→ **Assignment**
Locate each line in the records containing "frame". Copy it.

→ **Given data**

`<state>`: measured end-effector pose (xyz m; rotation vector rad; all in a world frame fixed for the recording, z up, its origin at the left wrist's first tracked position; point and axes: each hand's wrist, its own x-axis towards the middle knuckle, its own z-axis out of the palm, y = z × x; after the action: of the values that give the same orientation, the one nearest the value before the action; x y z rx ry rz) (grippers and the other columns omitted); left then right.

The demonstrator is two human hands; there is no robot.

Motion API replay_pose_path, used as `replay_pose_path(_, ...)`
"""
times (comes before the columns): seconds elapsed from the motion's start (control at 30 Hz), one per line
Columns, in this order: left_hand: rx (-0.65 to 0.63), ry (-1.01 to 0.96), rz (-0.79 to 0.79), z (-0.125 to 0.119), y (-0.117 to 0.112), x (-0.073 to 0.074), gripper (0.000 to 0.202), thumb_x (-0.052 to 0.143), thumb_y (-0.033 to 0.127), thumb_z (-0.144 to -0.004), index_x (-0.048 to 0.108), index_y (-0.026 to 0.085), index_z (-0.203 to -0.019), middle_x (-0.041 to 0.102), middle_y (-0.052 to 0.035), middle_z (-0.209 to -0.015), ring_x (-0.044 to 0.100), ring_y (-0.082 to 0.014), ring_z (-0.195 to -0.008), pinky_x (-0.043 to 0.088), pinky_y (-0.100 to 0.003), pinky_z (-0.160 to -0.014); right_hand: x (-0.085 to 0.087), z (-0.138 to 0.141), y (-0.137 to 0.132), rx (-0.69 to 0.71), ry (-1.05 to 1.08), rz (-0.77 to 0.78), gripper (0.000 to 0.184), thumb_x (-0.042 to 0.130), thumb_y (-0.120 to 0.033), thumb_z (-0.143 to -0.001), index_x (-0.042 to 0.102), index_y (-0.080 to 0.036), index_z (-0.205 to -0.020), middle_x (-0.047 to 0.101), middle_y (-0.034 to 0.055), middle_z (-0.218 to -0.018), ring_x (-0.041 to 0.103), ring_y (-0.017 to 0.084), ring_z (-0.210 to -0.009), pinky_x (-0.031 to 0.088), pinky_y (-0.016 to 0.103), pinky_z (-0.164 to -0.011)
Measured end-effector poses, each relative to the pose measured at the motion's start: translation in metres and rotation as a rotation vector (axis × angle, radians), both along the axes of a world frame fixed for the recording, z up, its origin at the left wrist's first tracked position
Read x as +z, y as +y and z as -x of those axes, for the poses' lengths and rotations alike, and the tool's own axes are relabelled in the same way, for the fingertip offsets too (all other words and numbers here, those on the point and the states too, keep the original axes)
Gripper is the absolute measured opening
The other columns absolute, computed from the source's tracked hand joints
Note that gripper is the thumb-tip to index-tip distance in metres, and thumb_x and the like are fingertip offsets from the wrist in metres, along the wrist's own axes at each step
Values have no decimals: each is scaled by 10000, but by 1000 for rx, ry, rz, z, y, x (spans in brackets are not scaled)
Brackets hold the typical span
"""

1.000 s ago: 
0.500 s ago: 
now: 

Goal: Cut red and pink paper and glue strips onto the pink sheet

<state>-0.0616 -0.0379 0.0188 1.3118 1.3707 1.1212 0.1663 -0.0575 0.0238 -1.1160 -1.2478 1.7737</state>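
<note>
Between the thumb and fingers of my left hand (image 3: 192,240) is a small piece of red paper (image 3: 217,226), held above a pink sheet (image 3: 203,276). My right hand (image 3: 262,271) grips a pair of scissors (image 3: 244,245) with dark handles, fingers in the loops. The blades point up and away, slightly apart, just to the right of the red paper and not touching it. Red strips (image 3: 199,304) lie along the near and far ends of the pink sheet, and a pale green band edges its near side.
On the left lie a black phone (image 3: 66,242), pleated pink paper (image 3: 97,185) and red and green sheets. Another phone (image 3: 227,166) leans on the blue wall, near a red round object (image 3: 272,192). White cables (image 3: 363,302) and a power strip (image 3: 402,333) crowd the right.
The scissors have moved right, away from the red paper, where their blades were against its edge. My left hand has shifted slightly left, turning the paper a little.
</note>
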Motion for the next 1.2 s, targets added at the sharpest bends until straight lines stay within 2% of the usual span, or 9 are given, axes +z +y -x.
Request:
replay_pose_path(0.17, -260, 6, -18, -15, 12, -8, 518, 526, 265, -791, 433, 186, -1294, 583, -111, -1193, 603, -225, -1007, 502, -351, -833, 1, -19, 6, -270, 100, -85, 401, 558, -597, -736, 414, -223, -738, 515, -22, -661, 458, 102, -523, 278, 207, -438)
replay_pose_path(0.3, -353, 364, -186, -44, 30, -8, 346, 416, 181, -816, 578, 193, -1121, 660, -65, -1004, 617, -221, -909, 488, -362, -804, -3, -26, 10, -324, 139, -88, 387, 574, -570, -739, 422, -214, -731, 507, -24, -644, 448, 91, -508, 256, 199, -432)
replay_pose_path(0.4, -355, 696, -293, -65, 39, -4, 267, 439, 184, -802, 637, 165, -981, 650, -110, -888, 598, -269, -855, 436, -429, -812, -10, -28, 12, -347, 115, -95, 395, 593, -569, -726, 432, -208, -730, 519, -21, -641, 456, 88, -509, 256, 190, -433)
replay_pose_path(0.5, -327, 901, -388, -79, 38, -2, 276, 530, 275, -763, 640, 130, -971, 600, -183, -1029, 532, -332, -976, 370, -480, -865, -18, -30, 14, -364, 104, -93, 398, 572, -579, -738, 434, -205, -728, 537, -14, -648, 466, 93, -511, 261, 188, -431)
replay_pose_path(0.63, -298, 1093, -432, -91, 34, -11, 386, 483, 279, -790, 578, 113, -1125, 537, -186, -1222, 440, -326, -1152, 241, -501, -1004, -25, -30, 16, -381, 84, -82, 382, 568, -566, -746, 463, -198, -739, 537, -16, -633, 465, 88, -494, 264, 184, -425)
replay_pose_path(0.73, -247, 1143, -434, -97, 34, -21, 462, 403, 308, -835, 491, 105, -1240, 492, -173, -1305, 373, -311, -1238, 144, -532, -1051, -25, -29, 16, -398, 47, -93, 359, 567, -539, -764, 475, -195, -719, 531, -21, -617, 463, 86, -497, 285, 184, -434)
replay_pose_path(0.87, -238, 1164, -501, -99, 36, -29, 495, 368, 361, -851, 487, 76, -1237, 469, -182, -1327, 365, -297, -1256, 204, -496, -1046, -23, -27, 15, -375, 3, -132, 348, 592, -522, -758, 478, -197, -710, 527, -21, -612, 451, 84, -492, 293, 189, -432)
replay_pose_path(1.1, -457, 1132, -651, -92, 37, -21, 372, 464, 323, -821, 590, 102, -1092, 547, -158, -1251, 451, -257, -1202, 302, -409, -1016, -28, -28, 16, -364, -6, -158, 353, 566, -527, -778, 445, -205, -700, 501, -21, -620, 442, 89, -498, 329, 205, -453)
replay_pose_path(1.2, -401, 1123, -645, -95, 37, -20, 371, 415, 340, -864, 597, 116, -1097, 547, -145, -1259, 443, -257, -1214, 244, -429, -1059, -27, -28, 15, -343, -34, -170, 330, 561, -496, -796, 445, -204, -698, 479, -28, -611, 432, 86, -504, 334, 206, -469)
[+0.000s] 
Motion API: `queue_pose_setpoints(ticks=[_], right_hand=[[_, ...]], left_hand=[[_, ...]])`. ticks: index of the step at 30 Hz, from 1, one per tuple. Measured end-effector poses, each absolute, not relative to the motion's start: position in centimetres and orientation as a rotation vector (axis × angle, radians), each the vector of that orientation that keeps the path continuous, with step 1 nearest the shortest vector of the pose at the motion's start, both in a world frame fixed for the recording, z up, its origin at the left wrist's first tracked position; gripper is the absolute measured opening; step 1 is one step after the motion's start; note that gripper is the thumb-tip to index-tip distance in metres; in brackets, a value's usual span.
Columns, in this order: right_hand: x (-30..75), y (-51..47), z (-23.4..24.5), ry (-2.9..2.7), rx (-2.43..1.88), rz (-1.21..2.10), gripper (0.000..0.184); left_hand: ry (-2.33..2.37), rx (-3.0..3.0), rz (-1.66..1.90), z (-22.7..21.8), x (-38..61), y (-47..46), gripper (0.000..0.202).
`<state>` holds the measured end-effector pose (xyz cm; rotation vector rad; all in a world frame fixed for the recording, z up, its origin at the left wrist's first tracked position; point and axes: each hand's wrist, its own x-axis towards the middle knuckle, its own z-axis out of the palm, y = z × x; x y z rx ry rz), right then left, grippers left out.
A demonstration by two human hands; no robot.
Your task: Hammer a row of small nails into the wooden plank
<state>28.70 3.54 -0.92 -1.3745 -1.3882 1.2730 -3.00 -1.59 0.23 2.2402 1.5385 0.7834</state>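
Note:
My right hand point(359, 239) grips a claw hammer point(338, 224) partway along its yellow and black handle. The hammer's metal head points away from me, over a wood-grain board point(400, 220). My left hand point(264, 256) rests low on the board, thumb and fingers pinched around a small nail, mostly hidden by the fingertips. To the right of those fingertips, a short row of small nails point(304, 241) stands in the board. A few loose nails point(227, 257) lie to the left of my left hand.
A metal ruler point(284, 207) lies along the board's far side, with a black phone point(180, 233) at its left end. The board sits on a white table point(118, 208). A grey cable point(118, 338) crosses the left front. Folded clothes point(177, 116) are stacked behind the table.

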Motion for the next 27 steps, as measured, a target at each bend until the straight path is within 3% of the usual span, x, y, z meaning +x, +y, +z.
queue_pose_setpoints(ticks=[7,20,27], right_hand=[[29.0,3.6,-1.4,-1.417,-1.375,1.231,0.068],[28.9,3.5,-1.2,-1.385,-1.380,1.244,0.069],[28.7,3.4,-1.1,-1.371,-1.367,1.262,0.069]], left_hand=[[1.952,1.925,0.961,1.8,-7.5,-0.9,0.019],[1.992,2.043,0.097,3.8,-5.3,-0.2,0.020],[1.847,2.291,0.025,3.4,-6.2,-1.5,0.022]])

→ **Solved problem**
`<state>`: measured end-effector pose (xyz m; rotation vector rad; all in a world frame fixed for the recording, z up, its origin at the left wrist's first tracked position; point and axes: each hand's wrist, its own x-axis towards the middle knuckle, its own z-axis out of the palm, y = z × x; after the action: of the values that give the same orientation, the one nearest the value before the action; x y z rx ry rz) (grippers and the other columns omitted); left then right.
Measured end-effector poses, each relative to the pose measured at the motion's start: translation in metres and rotation as a rotation vector (axis × angle, radians), both along the axes of a world frame fixed for the recording, z up, its origin at the left wrist's first tracked position
Motion API: `queue_pose_setpoints(ticks=[_], right_hand=[[_, ...]], left_hand=[[_, ...]])`. ticks: index of the step at 30 Hz, from 1, one per tuple. Measured end-effector poses, each absolute, not relative to the motion's start: position in centimetres and orientation as a rotation vector (axis × angle, radians), each the vector of that orientation that keeps the path continuous, with step 1 nearest the shortest vector of the pose at the motion's start, both in a world frame fixed for the recording, z up, its origin at the left wrist's first tracked position; gripper is the absolute measured opening; step 1 is one step after the motion's start; note that gripper is the thumb-tip to index-tip distance in metres; in brackets, a value's usual span.
`<state>` holds the measured end-effector pose (xyz cm; rotation vector rad; all in a world frame fixed for the recording, z up, its origin at the left wrist's first tracked position; point and axes: each hand's wrist, its own x-axis towards the middle knuckle, its own z-axis out of the palm, y = z × x; x y z rx ry rz), right then left, grippers left out.

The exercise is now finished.